Shingo se quedó callado. Kikuko no pudo continuar.

El tren dejaba atrás Totsuka. Hodogaya, la siguiente estación, quedaba un poco lejos.

—Kikuko, he estado pensando. ¿Tú y Shuichi no querríais vivir aparte?

Su nuera lo miró, esperando que dijera algo más. Entonces, con un tono suplicante en su voz:

—¿Por qué, padre? ¿Es porque ha vuelto Fusako?

—No tiene nada que ver con Fusako. Sé que es duro para ti, teniendo una divorciada a medias viviendo en casa; pero incluso si se separara de Aihara, probablemente no se quedase mucho con nosotros. No, no tiene nada que ver con ella. Tiene que ver con vosotros dos. ¿No te parece que sería lo mejor?

—No, ustedes son muy buenos conmigo, y yo preferiría seguir con ustedes.
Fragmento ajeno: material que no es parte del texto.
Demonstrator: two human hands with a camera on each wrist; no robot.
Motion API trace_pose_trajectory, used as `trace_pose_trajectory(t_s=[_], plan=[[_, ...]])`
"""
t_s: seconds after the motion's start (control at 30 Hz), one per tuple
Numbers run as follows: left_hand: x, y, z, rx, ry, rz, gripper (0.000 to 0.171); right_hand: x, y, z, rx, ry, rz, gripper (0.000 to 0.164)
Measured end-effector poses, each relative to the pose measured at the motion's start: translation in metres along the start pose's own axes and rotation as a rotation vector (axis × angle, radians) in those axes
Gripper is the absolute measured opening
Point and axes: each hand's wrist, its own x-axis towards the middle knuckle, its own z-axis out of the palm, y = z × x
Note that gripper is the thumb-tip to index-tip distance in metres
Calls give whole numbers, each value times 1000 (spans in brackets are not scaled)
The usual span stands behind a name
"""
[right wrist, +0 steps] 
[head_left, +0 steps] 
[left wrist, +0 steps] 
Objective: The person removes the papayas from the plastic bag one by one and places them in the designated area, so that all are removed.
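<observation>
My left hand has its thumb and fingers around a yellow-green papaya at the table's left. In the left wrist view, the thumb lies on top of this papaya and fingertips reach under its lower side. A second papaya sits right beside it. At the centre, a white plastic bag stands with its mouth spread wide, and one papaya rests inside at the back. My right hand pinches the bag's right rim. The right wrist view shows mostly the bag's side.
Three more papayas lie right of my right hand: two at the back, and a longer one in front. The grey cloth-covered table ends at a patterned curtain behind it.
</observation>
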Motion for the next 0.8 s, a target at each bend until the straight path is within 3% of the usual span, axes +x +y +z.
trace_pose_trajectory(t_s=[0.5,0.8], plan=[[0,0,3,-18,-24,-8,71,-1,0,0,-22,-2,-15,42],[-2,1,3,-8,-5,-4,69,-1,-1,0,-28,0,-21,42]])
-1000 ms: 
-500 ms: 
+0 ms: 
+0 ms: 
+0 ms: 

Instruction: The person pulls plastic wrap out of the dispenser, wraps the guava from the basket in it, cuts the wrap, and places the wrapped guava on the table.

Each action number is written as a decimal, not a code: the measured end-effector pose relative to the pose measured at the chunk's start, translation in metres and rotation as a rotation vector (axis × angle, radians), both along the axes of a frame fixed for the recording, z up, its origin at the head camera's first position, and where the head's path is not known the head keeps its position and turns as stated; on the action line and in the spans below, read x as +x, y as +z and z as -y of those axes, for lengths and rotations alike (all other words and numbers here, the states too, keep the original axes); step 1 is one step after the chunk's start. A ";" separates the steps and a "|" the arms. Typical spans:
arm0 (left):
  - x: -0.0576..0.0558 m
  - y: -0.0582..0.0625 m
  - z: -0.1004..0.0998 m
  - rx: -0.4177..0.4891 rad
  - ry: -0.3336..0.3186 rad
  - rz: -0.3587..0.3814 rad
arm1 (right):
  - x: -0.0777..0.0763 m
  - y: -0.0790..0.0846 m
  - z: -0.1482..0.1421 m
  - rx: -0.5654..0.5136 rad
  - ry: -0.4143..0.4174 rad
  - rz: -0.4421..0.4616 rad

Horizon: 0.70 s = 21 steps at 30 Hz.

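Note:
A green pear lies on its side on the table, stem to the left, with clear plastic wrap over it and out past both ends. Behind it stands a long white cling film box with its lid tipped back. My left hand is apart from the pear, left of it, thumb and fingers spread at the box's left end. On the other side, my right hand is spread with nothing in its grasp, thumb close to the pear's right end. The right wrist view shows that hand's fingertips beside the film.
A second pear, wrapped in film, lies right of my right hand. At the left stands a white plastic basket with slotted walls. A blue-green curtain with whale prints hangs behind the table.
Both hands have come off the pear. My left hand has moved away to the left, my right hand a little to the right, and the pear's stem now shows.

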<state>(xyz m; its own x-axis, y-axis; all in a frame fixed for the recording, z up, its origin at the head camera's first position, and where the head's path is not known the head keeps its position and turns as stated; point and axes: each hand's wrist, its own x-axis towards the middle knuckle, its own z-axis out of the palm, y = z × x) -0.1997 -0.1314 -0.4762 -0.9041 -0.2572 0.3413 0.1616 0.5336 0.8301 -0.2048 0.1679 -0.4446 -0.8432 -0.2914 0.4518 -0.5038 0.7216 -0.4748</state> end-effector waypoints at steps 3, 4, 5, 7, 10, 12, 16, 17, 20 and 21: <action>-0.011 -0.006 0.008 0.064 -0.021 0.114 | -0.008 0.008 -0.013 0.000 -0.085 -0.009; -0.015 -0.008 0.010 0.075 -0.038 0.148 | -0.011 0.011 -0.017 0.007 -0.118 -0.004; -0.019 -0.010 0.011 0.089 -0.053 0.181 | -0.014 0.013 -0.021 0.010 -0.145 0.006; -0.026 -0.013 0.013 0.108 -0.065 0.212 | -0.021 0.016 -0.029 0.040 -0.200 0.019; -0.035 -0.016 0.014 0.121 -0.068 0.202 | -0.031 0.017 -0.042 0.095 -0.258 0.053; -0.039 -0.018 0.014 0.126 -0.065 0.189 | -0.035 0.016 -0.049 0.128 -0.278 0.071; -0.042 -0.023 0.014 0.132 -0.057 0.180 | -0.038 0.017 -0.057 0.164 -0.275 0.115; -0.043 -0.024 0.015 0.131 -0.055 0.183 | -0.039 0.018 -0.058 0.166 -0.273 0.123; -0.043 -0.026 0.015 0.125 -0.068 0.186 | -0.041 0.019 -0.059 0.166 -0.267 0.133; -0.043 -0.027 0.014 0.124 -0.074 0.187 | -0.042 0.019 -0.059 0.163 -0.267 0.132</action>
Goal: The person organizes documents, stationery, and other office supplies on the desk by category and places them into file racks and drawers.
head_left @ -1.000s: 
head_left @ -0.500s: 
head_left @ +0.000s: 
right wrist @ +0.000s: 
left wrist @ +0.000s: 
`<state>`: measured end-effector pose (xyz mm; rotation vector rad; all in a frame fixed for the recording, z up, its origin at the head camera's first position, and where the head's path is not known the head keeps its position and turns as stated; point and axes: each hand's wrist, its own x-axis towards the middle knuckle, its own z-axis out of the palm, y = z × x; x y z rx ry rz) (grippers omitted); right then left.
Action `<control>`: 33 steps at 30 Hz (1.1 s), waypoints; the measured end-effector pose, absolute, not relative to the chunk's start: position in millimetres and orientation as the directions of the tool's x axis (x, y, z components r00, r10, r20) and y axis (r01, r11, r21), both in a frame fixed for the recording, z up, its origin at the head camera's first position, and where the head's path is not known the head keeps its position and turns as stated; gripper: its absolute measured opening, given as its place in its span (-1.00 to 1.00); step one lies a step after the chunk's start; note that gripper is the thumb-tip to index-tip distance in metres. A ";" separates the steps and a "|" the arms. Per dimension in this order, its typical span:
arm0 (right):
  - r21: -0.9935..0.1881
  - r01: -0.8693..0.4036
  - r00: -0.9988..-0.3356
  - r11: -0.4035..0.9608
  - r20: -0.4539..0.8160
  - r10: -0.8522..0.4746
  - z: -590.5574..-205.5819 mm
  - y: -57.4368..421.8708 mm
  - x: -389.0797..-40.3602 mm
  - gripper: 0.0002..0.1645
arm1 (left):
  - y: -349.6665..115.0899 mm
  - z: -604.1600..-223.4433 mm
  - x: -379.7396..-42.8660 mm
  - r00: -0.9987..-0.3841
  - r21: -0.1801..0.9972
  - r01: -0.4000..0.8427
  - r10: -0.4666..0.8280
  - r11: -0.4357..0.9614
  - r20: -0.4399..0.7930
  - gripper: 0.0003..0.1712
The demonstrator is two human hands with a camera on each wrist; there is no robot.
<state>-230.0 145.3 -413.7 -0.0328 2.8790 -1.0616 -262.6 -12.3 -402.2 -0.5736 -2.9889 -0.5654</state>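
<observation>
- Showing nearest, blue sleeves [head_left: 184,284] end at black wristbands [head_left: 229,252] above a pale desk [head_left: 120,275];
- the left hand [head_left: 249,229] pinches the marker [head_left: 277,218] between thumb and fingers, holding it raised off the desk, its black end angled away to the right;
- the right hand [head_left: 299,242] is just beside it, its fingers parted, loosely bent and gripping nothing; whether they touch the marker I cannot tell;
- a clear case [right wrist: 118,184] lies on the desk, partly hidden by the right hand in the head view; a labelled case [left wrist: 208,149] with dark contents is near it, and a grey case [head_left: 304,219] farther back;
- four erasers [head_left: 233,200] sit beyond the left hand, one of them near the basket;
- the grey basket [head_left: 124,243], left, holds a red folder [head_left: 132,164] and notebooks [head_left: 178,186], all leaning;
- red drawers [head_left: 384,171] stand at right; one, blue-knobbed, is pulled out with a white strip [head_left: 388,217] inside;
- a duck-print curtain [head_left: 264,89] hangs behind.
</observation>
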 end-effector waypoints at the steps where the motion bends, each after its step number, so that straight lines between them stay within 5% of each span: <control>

Creo que no se imaginan lo sola que me sentiría si estuviera lejos.

—Eres muy amable.

—No, yo soy la que me aprovecho de ustedes. Yo soy la niña, la consentida de la familia. Siempre fui la preferida de mi padre y me gusta estar con ustedes.

—Comprendo perfectamente por qué tu padre te prefería, y es bueno tenerte con nosotros. No sería feliz si te viera marchar. Pero Shuichi es como es, y ni una vez he hablado del problema contigo. Soy un padre un poco inútil para convivir. Si los dos estuvierais solos, ¿no encontrarías la solución por ti misma?

—No, usted no me ha dicho nada pero yo sé que está preocupado por mí y que me tiene afecto. Con eso intentaré seguir adelante. —Sus grandes ojos estaban llenos de lágrimas—. No estaría tranquila si nos pidiese que viviéramos aparte. No soportaría esperar sola en una casa. Me sentiría muy triste, tendría miedo.

—Ya veo. Esperarlo sola. Pero creo que no son cosas que haya que hablar en un tren. Olvídalo.

Kikuko parecía atemorizada. Sus hombros se agitaban.

Shingo la llevó hasta Hongo en un taxi.

Tal vez por haber sido mimada por su padre, o tal vez porque estaba nerviosa, sus atenciones no le parecieron anormales.

Era muy improbable que la amante de Shuichi estuviera caminando por allí y, sin embargo, Shingo estaba preocupado. Esperó hasta que Kikuko estuviera a salvo dentro del hospital.